• Records from a collection
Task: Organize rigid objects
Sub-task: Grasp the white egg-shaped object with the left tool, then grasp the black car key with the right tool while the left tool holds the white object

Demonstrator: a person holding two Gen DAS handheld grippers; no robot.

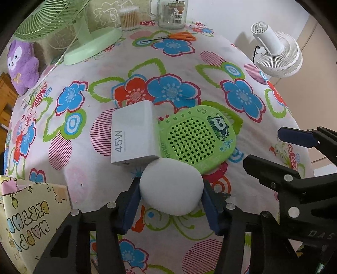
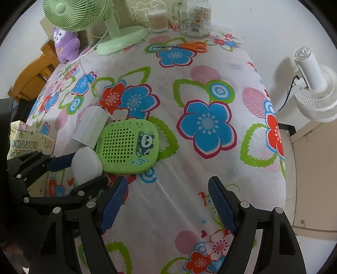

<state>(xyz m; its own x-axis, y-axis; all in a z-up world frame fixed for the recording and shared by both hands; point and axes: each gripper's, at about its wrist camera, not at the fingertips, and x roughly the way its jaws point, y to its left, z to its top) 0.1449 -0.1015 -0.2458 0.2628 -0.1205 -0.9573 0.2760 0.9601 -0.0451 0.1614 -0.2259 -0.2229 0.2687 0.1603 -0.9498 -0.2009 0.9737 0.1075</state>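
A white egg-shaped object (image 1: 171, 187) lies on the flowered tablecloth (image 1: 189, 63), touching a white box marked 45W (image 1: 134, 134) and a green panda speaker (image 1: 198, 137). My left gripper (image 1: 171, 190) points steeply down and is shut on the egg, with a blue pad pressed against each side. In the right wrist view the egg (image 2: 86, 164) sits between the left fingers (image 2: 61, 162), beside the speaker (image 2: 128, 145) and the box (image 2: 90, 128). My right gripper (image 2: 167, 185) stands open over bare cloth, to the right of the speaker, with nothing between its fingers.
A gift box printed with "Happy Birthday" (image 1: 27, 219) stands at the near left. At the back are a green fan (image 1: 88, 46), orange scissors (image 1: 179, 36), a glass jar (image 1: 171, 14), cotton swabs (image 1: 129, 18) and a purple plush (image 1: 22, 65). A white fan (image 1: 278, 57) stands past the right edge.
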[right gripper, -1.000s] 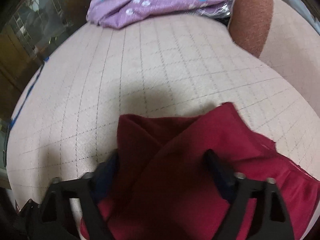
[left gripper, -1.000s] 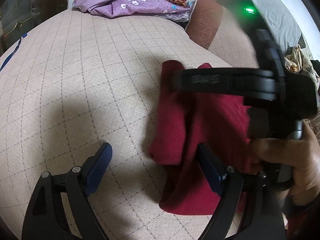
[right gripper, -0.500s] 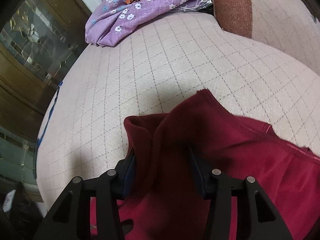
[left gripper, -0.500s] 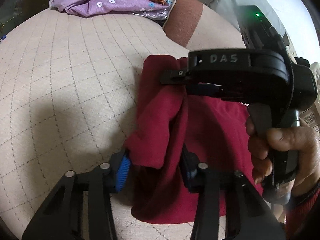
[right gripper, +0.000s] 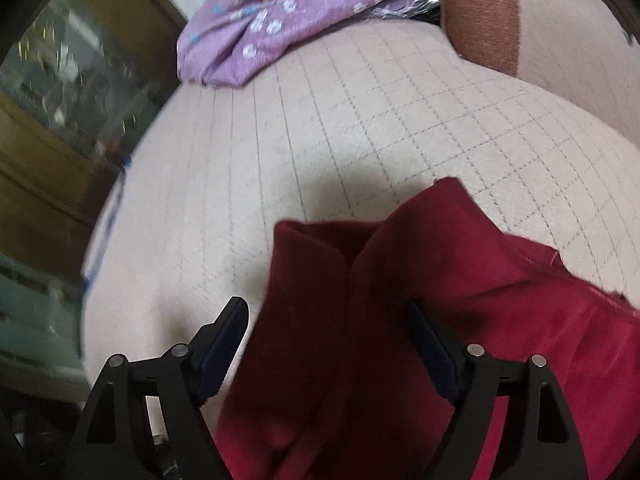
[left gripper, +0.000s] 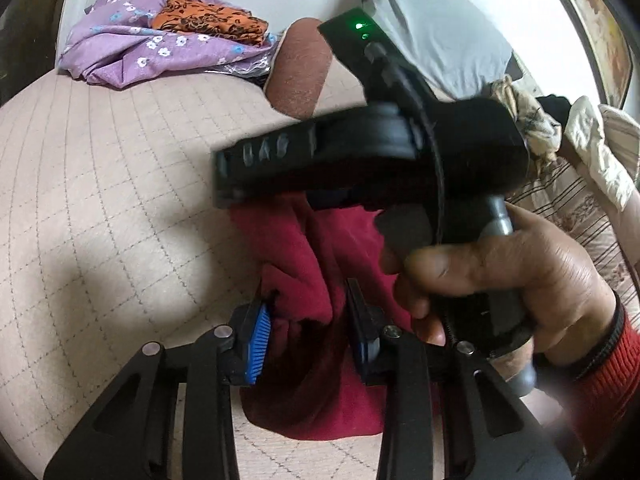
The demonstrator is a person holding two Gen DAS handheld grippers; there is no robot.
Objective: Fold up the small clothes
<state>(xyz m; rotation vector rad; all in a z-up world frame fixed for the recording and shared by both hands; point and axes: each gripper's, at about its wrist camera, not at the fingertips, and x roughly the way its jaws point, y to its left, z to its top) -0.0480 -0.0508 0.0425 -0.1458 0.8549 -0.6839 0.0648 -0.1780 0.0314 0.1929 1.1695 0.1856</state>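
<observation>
A quilted beige mattress cover [left gripper: 100,184] with a stitched diamond grid spans the bed, soft and slightly domed. At its far edge lies a crumpled purple floral cloth [left gripper: 132,56] with an orange patterned cloth [left gripper: 208,24] on top, beside a rust-brown bolster [left gripper: 300,72] with a coarse nap. A grey pillow [left gripper: 432,28] leans behind.

The dark red garment [right gripper: 400,320], thick and fleecy, lies bunched on the mattress cover in loose folds.

The left gripper [left gripper: 310,328] is closing; a raised fold of the garment sits between its blue ribbed fingers [left gripper: 260,328], which press it from both sides.

The right gripper [right gripper: 328,344], held by a hand [left gripper: 512,280] in a red knit cuff, is opening; its fingers [right gripper: 224,336] straddle a fold without pinching it.
</observation>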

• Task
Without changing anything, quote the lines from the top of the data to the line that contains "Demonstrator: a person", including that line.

• Result for this task
Task: Organize rigid objects
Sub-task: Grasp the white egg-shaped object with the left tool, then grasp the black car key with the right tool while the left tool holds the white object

Demonstrator: a person holding two Gen DAS handheld grippers; no robot.

The exercise is done, with nothing more to add.